Task prompt –
Where a line contains the word "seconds", copy that line from the records below.

·····

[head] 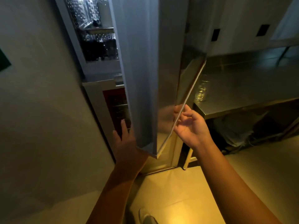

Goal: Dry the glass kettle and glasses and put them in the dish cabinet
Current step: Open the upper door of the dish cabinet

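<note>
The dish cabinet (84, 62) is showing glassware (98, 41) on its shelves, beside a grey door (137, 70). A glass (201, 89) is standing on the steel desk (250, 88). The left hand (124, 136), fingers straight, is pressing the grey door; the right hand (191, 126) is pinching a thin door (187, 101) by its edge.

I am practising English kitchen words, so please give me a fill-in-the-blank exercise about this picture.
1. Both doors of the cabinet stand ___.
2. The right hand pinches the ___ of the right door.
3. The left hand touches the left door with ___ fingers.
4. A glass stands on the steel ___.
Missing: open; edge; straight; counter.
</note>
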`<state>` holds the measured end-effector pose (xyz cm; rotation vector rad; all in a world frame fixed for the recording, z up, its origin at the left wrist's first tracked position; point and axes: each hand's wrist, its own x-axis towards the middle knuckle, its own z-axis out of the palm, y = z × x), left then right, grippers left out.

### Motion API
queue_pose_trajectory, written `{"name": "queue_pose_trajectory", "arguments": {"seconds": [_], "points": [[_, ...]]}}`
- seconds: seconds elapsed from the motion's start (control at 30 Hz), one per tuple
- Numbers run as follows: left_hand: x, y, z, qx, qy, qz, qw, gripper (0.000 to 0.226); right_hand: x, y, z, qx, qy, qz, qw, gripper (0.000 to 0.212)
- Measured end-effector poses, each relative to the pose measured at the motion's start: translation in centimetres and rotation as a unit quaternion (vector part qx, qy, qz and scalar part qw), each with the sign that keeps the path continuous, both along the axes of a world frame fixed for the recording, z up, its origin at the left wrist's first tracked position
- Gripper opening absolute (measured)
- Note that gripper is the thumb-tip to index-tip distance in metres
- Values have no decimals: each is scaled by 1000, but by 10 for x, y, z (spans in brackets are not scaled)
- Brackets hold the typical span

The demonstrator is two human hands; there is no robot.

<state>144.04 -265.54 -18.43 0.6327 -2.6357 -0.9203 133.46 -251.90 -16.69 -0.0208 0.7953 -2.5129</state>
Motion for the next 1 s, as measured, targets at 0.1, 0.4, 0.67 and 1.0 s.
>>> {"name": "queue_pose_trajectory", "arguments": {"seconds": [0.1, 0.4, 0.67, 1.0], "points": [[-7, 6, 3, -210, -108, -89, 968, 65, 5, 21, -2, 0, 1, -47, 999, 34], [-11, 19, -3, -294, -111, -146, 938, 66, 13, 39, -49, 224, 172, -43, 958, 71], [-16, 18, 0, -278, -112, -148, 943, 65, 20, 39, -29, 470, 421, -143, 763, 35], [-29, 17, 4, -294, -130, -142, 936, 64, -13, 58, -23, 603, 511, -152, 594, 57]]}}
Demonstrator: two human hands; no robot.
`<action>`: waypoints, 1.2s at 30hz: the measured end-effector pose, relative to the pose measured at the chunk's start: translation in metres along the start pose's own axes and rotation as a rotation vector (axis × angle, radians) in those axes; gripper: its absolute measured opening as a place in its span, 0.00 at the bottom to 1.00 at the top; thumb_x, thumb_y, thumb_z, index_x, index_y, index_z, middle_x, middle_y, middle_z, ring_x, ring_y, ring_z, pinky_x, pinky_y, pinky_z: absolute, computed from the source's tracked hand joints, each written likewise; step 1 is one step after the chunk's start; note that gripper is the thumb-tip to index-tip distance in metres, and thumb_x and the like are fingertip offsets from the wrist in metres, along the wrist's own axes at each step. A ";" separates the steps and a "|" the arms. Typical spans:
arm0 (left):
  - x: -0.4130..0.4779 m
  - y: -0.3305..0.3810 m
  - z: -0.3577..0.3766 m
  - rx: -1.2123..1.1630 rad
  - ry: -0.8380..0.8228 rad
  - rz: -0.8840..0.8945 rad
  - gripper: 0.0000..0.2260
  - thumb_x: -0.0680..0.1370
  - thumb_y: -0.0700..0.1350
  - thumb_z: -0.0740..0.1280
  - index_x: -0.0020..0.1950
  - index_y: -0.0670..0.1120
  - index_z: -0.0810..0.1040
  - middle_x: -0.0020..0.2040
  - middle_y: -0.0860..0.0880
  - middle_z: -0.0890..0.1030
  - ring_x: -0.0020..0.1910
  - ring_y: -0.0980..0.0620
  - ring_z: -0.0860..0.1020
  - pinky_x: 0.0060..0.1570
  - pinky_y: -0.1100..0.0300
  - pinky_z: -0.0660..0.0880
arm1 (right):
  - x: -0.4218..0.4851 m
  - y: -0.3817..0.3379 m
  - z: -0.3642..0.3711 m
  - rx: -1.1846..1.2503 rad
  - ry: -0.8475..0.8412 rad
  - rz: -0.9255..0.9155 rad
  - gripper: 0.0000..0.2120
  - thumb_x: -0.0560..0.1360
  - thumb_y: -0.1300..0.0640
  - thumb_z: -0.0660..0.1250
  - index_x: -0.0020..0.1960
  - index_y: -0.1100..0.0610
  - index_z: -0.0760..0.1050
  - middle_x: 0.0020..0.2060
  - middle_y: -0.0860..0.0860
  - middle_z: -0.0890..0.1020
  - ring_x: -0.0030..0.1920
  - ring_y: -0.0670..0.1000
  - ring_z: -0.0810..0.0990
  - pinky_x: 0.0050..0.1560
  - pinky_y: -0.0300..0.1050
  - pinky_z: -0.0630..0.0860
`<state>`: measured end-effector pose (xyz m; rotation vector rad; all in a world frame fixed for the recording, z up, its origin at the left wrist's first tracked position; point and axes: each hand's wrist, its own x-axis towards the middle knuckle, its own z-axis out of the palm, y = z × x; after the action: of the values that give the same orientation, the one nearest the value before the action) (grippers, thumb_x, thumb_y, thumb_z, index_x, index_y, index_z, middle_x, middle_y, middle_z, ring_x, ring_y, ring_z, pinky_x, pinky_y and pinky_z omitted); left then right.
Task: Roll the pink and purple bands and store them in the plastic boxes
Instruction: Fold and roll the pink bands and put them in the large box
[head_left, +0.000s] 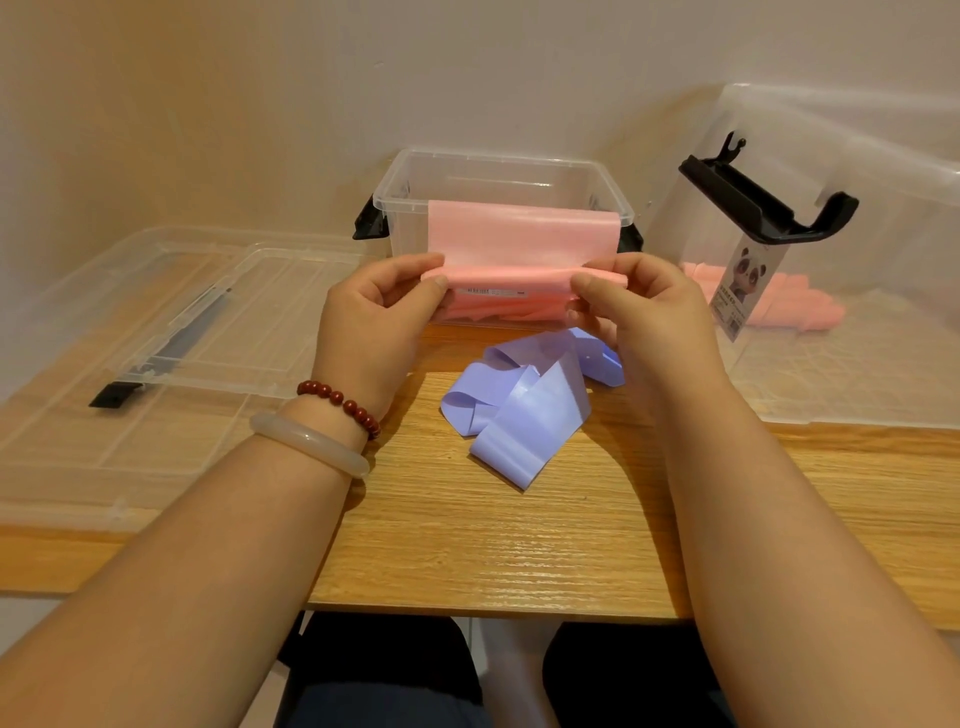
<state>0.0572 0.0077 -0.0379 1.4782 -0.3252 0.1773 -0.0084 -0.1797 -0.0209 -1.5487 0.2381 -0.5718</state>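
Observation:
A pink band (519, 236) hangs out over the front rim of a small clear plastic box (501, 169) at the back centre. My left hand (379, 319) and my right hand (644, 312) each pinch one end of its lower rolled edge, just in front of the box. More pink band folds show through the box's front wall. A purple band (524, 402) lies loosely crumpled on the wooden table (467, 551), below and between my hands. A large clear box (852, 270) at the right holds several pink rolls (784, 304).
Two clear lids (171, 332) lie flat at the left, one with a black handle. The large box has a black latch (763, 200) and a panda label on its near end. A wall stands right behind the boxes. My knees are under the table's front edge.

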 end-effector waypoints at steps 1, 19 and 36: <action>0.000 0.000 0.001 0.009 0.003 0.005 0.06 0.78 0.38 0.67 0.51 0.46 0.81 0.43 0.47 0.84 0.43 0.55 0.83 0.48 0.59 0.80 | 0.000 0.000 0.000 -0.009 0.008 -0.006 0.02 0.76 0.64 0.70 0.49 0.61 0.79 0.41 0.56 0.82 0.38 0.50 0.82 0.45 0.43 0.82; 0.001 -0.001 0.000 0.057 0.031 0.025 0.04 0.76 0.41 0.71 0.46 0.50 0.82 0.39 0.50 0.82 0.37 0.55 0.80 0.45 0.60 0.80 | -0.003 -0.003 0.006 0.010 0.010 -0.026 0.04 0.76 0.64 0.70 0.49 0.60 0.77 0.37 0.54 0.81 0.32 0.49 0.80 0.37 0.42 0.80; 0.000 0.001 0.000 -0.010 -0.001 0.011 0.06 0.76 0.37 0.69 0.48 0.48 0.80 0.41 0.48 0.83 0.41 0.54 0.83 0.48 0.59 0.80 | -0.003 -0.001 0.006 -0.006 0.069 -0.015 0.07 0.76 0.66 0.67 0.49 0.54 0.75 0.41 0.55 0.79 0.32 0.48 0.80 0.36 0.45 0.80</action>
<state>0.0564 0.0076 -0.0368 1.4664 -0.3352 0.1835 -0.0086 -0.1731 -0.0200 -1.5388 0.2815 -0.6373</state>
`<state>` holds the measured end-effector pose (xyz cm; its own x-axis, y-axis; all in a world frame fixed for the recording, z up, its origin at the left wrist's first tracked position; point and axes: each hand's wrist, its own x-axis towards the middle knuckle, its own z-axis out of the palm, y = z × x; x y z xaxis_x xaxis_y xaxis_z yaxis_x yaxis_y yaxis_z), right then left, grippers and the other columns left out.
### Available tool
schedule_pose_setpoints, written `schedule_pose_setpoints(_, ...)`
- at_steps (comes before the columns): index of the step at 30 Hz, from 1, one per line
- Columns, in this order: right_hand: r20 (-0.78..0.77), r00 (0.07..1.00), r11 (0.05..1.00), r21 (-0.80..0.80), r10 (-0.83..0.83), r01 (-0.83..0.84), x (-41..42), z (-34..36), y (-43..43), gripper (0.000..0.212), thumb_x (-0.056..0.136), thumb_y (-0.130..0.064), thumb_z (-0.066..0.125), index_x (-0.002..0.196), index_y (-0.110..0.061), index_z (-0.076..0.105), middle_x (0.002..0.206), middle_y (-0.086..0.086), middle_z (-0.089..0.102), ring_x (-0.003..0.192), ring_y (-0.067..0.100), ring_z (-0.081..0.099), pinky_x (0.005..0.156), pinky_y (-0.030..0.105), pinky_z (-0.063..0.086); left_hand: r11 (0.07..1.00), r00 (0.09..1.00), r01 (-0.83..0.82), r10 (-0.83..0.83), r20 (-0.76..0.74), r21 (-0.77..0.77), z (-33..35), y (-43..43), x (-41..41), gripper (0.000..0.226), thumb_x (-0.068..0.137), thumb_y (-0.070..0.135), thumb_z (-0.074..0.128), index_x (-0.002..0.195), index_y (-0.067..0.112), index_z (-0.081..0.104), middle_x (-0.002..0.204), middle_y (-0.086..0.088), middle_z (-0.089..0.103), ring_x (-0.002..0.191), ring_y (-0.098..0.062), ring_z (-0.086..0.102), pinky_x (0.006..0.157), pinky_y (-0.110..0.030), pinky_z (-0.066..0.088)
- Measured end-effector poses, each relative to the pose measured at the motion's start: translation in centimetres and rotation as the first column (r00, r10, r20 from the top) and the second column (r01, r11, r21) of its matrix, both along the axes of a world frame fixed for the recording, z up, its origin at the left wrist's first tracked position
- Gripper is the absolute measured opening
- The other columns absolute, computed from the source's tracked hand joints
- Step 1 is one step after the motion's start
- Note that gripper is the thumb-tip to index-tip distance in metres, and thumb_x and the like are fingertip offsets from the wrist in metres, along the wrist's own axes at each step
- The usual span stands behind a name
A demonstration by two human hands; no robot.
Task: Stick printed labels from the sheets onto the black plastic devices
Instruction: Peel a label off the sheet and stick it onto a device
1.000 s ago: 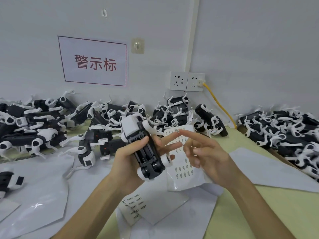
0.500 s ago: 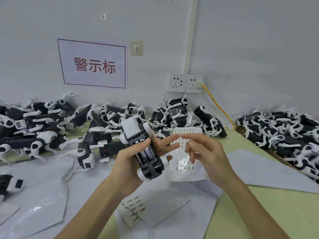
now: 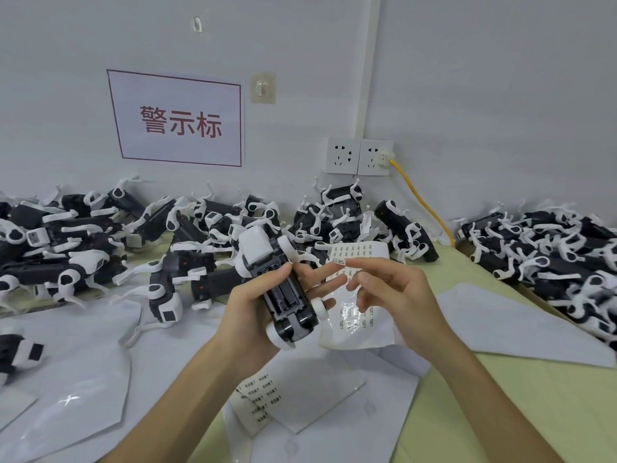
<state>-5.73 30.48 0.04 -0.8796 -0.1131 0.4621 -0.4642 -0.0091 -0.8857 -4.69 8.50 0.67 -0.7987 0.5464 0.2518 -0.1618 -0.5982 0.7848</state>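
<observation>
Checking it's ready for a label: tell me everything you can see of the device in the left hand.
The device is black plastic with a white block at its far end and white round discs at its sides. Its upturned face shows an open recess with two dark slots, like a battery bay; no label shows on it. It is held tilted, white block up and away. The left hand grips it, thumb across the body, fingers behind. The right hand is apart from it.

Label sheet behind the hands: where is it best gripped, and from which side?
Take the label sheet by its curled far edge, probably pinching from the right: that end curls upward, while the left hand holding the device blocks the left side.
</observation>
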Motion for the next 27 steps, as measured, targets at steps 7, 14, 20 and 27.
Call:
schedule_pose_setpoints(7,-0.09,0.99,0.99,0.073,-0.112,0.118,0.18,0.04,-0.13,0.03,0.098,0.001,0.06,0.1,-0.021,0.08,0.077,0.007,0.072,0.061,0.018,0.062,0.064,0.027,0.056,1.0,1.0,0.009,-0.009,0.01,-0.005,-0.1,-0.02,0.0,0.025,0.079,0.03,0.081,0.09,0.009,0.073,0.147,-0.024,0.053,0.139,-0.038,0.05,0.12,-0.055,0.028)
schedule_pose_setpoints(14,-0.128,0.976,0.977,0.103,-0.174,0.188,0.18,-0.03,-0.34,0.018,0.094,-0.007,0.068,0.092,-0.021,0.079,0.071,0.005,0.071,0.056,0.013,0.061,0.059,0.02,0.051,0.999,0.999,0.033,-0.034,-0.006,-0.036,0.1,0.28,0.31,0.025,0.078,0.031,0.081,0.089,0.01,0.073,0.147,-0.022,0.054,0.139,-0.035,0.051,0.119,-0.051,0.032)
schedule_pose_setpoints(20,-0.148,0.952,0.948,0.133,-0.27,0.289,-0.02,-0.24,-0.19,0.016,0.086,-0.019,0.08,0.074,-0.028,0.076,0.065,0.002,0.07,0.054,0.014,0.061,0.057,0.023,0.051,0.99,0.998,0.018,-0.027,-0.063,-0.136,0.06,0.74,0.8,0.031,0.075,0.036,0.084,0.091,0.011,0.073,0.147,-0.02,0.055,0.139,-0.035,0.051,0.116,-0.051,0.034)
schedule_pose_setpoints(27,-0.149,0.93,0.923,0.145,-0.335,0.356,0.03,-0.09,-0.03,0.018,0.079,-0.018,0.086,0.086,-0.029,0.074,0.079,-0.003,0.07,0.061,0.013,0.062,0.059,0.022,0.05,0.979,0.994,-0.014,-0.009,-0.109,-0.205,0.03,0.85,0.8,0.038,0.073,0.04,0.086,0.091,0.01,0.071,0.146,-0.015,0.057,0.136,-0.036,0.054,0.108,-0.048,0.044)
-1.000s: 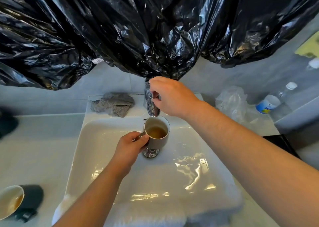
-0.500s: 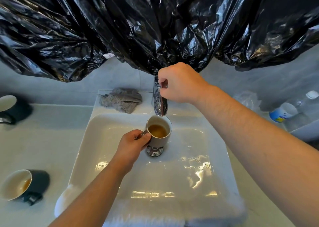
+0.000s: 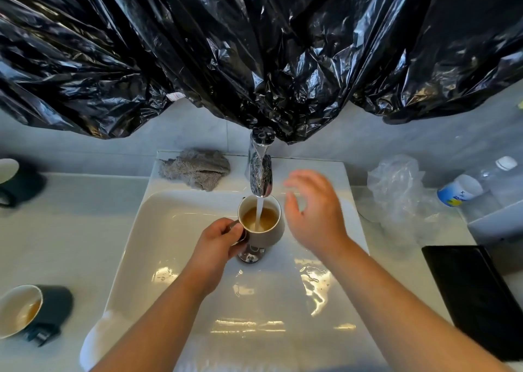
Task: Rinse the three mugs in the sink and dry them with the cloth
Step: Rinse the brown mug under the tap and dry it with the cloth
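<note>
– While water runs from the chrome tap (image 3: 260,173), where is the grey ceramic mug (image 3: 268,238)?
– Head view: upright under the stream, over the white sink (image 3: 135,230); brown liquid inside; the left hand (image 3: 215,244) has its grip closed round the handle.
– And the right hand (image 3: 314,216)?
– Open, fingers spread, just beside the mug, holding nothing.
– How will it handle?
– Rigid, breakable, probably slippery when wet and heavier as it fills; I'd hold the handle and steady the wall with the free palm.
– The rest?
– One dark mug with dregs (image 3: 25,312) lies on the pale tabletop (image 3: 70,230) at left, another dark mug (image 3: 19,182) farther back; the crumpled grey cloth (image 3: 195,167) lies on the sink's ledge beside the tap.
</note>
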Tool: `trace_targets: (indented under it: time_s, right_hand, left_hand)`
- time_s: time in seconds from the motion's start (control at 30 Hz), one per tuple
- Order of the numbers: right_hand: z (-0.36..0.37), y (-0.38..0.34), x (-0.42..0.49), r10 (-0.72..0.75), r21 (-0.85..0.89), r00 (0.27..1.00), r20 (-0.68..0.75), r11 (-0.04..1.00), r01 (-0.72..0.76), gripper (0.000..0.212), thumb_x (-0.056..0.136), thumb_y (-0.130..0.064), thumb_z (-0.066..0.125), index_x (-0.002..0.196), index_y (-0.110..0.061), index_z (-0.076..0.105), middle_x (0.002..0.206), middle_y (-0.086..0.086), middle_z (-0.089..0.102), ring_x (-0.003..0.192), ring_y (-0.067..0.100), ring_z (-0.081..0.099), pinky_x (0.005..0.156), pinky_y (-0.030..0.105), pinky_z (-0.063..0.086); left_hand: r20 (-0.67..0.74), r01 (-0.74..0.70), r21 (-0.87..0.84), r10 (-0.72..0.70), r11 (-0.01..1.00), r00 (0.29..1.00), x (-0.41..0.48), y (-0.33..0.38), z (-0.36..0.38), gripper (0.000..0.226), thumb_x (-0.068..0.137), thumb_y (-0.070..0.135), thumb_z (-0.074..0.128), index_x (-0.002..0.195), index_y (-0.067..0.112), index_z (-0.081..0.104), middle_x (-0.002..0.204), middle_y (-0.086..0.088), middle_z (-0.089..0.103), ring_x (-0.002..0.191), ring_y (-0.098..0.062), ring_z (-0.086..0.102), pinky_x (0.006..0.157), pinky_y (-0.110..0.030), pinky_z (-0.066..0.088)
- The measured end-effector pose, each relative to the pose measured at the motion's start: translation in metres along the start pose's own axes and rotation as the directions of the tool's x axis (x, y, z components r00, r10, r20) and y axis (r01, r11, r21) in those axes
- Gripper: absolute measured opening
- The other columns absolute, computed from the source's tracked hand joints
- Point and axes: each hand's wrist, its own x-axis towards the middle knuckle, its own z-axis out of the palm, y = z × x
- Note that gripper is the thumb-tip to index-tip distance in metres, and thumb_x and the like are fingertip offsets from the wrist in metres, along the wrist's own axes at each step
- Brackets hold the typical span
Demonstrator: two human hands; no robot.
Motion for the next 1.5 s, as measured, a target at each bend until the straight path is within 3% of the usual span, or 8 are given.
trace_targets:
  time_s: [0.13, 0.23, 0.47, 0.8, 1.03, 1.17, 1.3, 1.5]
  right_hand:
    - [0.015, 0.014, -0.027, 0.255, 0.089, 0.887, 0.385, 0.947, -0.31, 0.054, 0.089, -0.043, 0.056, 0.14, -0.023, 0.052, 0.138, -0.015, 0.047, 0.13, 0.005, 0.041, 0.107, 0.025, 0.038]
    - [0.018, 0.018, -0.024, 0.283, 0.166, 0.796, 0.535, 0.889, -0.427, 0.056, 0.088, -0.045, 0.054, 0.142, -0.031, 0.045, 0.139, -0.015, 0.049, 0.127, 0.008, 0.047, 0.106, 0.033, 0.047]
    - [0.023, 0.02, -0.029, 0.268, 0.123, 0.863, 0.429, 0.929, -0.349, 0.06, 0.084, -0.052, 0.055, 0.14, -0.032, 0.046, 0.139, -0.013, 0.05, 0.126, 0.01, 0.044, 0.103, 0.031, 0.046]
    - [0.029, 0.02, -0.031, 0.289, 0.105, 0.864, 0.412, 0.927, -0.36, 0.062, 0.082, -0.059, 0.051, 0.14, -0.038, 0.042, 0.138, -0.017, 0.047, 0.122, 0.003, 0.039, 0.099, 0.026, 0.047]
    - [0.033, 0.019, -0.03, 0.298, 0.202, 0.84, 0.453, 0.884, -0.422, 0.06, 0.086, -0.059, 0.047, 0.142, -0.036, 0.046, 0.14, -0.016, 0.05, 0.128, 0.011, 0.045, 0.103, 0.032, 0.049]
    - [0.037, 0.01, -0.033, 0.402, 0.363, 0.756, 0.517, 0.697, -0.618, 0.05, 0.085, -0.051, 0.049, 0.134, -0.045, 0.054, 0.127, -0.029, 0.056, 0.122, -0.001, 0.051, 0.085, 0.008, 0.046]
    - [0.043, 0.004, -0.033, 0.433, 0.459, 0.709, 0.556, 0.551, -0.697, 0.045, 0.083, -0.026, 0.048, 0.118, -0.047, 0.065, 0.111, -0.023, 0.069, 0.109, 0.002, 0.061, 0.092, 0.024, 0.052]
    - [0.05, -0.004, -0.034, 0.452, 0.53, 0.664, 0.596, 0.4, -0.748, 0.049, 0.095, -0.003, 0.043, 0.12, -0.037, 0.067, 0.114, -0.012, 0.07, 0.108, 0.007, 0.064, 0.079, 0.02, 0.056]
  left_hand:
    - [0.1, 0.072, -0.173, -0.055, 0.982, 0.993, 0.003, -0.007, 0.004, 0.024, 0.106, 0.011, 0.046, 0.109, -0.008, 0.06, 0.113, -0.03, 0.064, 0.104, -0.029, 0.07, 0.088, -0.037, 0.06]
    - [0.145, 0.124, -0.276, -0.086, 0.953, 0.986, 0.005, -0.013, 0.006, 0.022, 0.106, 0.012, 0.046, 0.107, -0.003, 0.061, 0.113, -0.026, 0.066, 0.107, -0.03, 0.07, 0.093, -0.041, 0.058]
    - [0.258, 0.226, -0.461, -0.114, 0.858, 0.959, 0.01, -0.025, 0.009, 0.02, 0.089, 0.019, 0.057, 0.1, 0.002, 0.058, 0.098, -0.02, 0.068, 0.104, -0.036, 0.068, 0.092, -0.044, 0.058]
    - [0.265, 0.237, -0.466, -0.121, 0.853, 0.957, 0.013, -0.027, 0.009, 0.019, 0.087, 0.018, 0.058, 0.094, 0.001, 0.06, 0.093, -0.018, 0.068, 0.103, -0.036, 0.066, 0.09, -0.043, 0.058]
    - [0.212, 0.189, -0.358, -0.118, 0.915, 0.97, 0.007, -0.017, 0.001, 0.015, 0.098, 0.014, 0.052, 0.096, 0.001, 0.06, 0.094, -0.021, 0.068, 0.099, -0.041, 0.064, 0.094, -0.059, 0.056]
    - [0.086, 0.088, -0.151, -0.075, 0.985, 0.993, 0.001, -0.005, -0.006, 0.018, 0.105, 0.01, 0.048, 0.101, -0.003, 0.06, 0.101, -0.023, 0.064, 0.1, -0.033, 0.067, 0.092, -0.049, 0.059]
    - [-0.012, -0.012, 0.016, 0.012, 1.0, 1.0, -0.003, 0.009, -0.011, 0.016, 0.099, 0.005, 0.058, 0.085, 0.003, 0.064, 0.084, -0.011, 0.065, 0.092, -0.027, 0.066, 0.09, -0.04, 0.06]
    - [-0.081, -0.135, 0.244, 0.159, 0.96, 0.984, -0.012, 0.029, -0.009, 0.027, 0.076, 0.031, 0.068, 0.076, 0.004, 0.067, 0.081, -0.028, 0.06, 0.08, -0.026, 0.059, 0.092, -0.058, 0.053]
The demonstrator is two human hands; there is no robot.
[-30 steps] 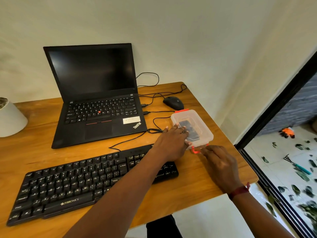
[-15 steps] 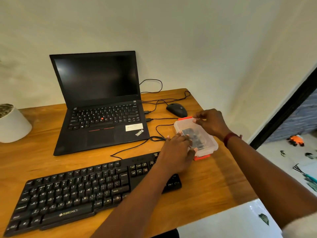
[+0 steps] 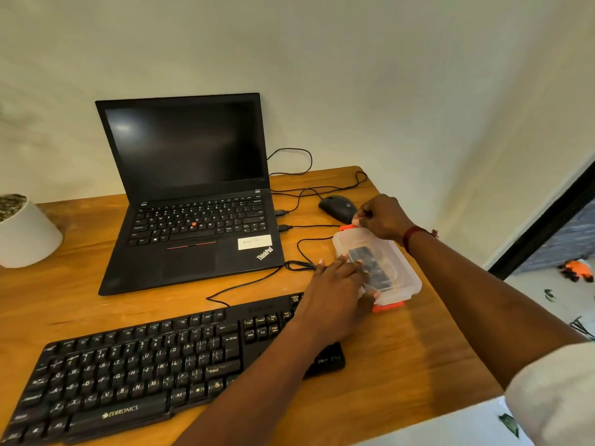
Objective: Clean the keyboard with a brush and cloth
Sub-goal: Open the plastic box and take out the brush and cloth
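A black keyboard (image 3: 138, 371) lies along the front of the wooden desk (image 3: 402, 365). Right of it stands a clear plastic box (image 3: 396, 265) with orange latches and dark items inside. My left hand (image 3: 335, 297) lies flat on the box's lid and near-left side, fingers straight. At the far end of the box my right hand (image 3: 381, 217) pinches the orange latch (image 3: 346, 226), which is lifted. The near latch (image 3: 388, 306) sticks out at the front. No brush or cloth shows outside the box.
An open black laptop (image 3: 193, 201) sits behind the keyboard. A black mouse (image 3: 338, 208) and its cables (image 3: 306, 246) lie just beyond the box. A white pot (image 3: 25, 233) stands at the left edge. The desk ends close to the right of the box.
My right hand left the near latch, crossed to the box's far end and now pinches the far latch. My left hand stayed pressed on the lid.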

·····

Result for this task –
queue_pose_trajectory, written `{"name": "queue_pose_trajectory", "arguments": {"seconds": [_], "points": [[_, ...]]}}`
- seconds: seconds elapsed from the motion's start (control at 30 Hz), one per tuple
>>> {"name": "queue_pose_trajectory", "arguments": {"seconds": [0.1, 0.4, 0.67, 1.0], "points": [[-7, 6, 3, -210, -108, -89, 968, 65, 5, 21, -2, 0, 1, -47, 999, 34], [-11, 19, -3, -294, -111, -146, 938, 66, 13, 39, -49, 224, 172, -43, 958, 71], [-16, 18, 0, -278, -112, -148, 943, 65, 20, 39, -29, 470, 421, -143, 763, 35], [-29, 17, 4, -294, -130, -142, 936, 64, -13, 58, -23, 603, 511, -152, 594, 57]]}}
- time_s: time in seconds from the motion's start (control at 30 Hz), one per tuple

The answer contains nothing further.